▶ **Information supplied**:
══════
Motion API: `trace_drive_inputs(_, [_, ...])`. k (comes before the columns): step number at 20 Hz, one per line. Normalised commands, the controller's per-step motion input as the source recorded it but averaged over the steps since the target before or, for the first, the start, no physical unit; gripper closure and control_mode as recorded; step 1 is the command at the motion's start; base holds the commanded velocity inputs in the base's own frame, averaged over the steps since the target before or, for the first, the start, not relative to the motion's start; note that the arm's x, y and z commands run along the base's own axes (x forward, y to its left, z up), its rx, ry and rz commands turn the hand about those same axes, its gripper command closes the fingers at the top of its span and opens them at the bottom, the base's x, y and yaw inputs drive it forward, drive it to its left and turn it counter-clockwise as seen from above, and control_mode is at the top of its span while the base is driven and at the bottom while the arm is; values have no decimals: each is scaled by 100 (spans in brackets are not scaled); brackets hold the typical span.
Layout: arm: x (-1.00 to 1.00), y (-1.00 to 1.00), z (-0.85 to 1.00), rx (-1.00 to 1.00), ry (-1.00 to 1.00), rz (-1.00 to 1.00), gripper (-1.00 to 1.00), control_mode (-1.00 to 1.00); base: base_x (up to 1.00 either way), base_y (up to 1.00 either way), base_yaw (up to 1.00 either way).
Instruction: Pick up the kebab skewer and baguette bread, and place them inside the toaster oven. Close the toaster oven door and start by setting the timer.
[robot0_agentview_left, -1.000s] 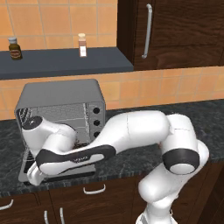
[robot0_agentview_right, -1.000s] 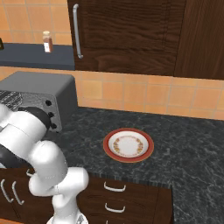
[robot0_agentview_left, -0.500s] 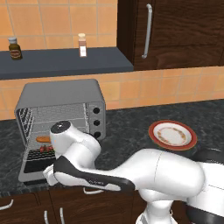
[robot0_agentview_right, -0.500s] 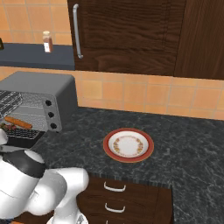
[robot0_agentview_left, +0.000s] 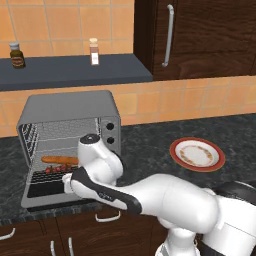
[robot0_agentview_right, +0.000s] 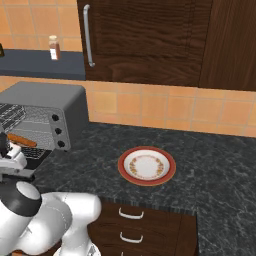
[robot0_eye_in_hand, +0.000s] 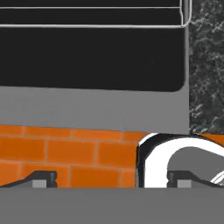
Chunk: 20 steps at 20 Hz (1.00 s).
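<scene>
Reaching low before the open toaster oven door (robot0_eye_in_hand: 92, 65), fingers (robot0_eye_in_hand: 41, 178) spread.

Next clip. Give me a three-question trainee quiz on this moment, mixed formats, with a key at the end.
1. True or false: the long tan-orange baguette bread lies on a wire rack inside the grey metal toaster oven.
2. Multiple choice: the dark glass toaster oven door is (A) shut upright, (B) folded down open, (C) removed.
3. Fill in: the round red-rimmed plate on the dark counter carries ____ food.

Key:
1. True; the dark red kebab skewer lies just below it.
2. B.
3. No. The hand is open, holding nothing.
</scene>
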Motion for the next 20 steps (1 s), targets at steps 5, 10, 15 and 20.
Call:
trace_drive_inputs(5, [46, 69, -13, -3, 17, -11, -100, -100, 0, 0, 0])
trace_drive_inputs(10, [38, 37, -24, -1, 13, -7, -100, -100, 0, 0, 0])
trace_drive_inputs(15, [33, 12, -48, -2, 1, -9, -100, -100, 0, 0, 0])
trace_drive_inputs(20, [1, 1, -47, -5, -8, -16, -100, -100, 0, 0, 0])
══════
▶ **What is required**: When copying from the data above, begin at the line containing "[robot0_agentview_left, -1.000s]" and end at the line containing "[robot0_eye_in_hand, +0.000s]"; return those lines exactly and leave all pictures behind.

▶ **Answer below**:
[robot0_agentview_left, -1.000s] 
[robot0_agentview_right, -1.000s] 
[robot0_agentview_left, -0.500s] 
[robot0_agentview_right, -0.500s] 
[robot0_agentview_left, +0.000s] 
[robot0_agentview_right, +0.000s] 
[robot0_eye_in_hand, +0.000s] 

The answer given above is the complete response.